Could you transcribe every entry exactly, leaving nothing out?

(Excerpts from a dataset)
-- Opening Marker --

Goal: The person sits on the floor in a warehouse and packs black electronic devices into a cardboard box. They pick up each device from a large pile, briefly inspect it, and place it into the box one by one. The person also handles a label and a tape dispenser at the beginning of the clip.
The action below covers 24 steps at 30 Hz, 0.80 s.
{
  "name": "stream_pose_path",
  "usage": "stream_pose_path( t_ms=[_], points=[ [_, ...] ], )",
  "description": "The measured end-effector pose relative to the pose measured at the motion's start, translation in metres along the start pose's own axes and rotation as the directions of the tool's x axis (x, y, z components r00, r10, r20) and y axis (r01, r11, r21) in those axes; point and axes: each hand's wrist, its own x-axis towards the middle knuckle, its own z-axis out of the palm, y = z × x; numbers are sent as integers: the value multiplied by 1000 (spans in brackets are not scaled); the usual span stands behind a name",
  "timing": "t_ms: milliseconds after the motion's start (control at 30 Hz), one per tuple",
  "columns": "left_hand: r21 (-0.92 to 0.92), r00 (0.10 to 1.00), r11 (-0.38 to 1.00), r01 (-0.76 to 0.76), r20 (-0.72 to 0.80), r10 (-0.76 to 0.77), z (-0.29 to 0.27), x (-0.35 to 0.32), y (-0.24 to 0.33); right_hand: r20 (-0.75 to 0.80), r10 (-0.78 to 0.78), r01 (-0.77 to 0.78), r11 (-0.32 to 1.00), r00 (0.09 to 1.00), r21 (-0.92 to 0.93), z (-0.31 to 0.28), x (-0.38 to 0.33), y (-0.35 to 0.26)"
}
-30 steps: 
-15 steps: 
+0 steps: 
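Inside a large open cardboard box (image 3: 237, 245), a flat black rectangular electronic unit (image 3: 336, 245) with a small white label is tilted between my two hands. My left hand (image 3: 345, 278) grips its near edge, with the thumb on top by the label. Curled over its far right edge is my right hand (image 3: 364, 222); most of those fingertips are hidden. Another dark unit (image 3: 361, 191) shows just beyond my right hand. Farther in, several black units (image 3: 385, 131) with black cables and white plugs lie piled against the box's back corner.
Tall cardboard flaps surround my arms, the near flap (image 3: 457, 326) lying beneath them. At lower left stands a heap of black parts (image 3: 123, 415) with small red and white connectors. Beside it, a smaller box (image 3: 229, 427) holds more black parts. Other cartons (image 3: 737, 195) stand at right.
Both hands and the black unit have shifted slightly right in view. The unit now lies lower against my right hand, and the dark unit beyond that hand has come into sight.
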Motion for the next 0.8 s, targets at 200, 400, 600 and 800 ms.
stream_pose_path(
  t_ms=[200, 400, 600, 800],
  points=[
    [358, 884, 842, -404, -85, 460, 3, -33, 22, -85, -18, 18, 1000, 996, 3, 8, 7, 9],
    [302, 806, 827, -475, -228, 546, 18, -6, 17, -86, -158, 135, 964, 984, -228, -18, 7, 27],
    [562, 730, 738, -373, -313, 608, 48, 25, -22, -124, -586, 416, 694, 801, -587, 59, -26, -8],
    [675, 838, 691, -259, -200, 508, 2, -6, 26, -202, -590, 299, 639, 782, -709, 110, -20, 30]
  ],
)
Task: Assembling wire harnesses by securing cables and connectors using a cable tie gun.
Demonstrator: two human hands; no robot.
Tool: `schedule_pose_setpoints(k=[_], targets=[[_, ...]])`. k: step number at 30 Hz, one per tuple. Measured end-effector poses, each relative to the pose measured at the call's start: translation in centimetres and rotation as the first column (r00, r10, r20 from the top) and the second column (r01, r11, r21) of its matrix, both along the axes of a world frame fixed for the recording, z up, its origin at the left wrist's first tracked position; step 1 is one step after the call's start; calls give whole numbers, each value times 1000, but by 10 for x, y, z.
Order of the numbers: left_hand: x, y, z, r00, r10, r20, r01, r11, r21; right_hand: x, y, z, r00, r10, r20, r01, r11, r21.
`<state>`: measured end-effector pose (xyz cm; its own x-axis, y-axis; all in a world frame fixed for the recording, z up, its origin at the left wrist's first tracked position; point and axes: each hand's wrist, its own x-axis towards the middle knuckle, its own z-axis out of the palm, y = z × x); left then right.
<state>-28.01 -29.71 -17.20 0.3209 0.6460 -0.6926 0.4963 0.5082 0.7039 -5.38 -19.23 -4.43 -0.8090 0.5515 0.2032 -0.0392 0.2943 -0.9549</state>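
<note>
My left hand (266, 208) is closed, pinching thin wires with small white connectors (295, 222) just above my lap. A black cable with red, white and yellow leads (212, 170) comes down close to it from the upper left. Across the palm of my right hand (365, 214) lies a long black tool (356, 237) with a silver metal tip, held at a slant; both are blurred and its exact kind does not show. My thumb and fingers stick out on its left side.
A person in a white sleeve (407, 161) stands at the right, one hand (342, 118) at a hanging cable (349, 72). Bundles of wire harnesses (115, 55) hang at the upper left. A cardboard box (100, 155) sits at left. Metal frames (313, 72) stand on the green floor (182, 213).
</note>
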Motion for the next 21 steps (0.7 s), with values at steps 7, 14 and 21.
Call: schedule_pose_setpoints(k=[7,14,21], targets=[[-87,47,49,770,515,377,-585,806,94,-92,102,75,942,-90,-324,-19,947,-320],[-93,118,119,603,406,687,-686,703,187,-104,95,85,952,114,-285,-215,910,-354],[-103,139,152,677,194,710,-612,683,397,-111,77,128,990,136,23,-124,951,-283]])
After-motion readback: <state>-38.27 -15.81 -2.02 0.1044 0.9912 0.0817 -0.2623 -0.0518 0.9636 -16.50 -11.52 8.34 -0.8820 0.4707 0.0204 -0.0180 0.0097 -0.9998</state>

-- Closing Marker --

Exercise answer:
Goal: The person sits on the floor in a warehouse and packs black electronic devices into a cardboard box. They pick up each device from a large pile, briefly inspect it, and place it into the box one by one. The person also handles a label and a tape dispenser at the beginning of the clip.
The action below covers 24 steps at 30 Hz, 0.80 s.
{
  "name": "stream_pose_path",
  "usage": "stream_pose_path( t_ms=[_], points=[ [_, ...] ], )",
  "description": "The measured end-effector pose relative to the pose measured at the motion's start, translation in metres along the start pose's own axes and rotation as the directions of the tool's x axis (x, y, z components r00, r10, r20) and y axis (r01, r11, r21) in those axes; point and axes: each hand's wrist, its own x-axis towards the middle knuckle, its own z-axis out of the palm, y = z × x; numbers are sent as integers: the value multiplied by 1000 (spans in brackets are not scaled); the usual span stands behind a name",
  "timing": "t_ms: milliseconds after the motion's start (control at 30 Hz), one per tuple",
  "columns": "left_hand: r21 (-0.92 to 0.92), r00 (0.10 to 1.00), r11 (-0.38 to 1.00), r01 (-0.76 to 0.76), r20 (-0.72 to 0.80), r10 (-0.76 to 0.77), z (-0.29 to 0.27), x (-0.35 to 0.32), y (-0.24 to 0.33); right_hand: r20 (-0.75 to 0.80), r10 (-0.78 to 0.78), r01 (-0.77 to 0.78), r11 (-0.32 to 1.00), r00 (0.09 to 1.00), r21 (-0.92 to 0.93), z (-0.31 to 0.28), x (-0.38 to 0.33), y (-0.35 to 0.26)"
}
-30 steps: 
-15 steps: 
+0 steps: 
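Inside a large open cardboard box (image 3: 237, 245), a flat black rectangular electronic unit (image 3: 336, 245) with a small white label is tilted between my two hands. My left hand (image 3: 345, 278) grips its near edge, with the thumb on top by the label. Curled over its far right edge is my right hand (image 3: 364, 222); most of those fingertips are hidden. Another dark unit (image 3: 361, 191) shows just beyond my right hand. Farther in, several black units (image 3: 385, 131) with black cables and white plugs lie piled against the box's back corner.
Tall cardboard flaps surround my arms, the near flap (image 3: 457, 326) lying beneath them. At lower left stands a heap of black parts (image 3: 123, 415) with small red and white connectors. Beside it, a smaller box (image 3: 229, 427) holds more black parts. Other cartons (image 3: 737, 195) stand at right.
Both hands and the black unit have shifted slightly right in view. The unit now lies lower against my right hand, and the dark unit beyond that hand has come into sight.
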Motion for the next 0.8 s, targets at 200, 400, 600 and 800 ms.
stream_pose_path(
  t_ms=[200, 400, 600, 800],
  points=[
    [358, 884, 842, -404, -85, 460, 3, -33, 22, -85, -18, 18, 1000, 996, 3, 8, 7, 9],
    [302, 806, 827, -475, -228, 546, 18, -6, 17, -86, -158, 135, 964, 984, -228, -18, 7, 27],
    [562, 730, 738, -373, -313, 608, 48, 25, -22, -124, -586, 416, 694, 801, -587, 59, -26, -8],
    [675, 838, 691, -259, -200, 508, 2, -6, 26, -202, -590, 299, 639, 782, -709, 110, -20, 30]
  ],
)
Task: Assembling wire harnesses by securing cables and connectors using a cable tie gun.
Demonstrator: two human hands; no robot.
Tool: `schedule_pose_setpoints(k=[_], targets=[[_, ...]])`. k: step number at 30 Hz, one per tuple. Measured end-effector poses, each relative to the pose measured at the call's start: translation in centimetres and rotation as the first column (r00, r10, r20 from the top) and the second column (r01, r11, r21) of its matrix, both along the axes of a world frame fixed for the recording, z up, its origin at the left wrist's first tracked position; step 1 is one step after the call's start; calls give whole numbers, each value times 1000, but by 10 for x, y, z.
Order of the numbers: left_hand: x, y, z, r00, r10, r20, r01, r11, r21; right_hand: x, y, z, r00, r10, r20, r01, r11, r21.
`<state>`: measured end-effector pose (xyz cm; its own x-axis, y-axis; all in a world frame fixed for the recording, z up, its origin at the left wrist's first tracked position; point and axes: each hand's wrist, its own x-axis towards the middle knuckle, its own z-axis out of the palm, y = z × x); left then right.
<state>-28.01 -29.71 -17.20 0.3209 0.6460 -0.6926 0.4963 0.5082 0.7039 -5.38 -19.23 -4.43 -0.8090 0.5515 0.2032 -0.0392 0.2943 -0.9549</state>
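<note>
My left hand (266, 208) is closed, pinching thin wires with small white connectors (295, 222) just above my lap. A black cable with red, white and yellow leads (212, 170) comes down close to it from the upper left. Across the palm of my right hand (365, 214) lies a long black tool (356, 237) with a silver metal tip, held at a slant; both are blurred and its exact kind does not show. My thumb and fingers stick out on its left side.
A person in a white sleeve (407, 161) stands at the right, one hand (342, 118) at a hanging cable (349, 72). Bundles of wire harnesses (115, 55) hang at the upper left. A cardboard box (100, 155) sits at left. Metal frames (313, 72) stand on the green floor (182, 213).
</note>
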Motion for the next 21 steps (0.7 s), with values at steps 7, 14 and 21.
Call: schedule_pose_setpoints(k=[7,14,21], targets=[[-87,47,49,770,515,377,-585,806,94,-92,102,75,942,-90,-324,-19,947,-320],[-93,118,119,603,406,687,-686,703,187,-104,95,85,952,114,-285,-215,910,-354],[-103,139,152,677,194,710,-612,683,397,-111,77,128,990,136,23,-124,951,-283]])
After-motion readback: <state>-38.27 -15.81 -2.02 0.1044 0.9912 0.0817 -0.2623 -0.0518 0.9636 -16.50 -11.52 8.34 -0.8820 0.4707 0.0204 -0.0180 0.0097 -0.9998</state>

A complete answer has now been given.